**EXERCISE REQUIREMENTS:** Considering only lines that hold the word "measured", report how many there are in the listing below, as a single number.
* * * * * * *
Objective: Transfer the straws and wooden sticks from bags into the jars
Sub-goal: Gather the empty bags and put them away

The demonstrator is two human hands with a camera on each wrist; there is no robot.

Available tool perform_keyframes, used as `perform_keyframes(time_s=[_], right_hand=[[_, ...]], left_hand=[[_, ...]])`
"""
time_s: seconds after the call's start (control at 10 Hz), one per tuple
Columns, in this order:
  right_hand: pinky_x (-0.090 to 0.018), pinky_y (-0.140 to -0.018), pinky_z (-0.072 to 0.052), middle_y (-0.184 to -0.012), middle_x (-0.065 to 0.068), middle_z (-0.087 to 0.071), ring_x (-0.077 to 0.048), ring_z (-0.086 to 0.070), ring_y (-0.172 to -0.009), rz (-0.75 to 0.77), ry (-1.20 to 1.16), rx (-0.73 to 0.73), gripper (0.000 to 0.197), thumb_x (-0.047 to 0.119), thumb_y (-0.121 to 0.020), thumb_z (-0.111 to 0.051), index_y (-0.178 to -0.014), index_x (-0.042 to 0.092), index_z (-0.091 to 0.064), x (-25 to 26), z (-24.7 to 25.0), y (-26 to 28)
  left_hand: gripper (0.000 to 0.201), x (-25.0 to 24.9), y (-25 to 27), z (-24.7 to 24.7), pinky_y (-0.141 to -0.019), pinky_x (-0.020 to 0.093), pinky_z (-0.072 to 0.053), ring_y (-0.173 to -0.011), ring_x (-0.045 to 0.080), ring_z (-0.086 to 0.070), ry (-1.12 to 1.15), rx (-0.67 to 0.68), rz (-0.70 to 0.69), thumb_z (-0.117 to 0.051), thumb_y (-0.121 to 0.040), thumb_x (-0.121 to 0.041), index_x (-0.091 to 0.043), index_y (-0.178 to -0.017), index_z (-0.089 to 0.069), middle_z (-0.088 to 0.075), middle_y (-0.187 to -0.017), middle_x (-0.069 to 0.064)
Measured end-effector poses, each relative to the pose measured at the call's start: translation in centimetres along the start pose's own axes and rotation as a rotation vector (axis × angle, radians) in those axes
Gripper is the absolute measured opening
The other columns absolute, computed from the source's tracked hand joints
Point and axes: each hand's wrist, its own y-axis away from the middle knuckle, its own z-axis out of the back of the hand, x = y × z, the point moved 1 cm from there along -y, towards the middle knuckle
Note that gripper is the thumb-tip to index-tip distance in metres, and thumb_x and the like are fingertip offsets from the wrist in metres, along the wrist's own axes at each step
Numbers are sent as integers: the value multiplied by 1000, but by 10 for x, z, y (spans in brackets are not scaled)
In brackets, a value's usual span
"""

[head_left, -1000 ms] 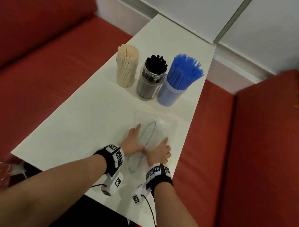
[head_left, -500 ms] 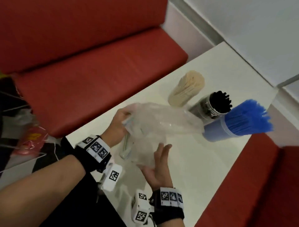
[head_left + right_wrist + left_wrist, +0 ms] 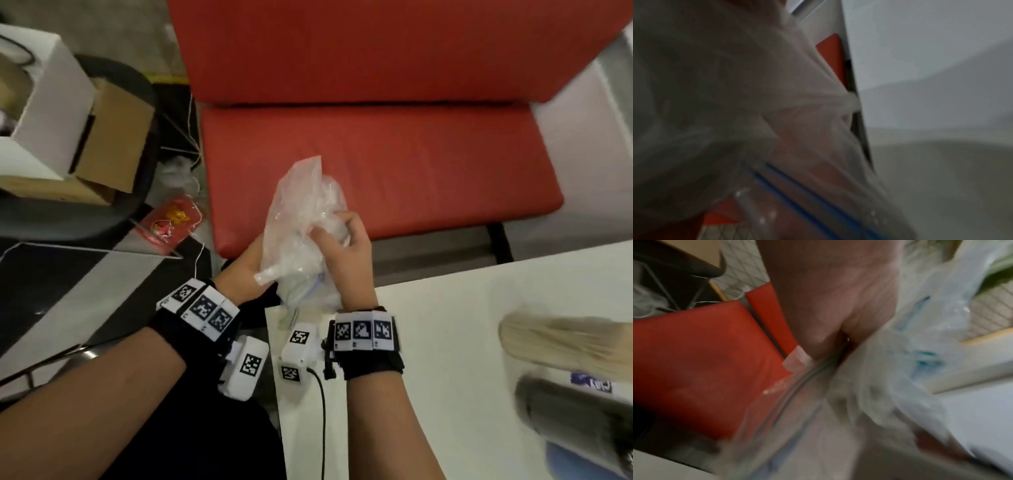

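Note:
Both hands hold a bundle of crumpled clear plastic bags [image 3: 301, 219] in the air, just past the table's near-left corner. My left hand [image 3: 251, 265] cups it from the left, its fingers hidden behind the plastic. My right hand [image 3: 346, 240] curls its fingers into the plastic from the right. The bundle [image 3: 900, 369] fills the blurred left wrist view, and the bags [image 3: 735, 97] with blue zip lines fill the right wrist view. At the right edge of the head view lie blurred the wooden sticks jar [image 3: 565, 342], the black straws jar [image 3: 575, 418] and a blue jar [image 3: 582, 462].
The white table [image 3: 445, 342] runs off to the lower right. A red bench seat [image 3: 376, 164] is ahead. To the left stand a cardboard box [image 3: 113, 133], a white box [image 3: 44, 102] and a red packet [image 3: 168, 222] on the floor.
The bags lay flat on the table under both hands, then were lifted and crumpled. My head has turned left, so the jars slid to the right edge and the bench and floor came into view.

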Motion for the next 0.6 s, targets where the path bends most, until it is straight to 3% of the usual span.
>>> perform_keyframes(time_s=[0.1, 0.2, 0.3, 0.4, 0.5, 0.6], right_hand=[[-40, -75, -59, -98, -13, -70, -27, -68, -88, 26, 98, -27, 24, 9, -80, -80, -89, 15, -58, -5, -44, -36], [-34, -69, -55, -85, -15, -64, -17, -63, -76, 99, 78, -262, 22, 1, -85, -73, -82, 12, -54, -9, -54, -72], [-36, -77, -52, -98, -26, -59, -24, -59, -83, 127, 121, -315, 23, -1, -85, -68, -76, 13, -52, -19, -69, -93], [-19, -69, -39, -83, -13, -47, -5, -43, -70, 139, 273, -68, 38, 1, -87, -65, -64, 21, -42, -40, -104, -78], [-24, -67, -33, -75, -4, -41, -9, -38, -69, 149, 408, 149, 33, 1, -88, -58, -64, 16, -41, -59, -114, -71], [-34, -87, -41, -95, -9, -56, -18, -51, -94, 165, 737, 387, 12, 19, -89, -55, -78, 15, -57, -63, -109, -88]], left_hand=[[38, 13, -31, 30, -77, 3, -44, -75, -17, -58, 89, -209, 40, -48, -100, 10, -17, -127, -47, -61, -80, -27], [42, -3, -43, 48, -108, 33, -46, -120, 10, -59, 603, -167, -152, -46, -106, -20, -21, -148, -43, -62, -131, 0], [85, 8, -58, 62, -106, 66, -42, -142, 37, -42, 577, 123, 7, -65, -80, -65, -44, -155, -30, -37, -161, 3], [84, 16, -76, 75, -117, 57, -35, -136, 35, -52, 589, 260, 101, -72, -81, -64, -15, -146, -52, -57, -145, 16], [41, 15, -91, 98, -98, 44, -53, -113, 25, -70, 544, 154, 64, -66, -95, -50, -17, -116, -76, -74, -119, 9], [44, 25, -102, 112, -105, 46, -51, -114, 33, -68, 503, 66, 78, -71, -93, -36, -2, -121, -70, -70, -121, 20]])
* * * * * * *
**OUTPUT BELOW:** 2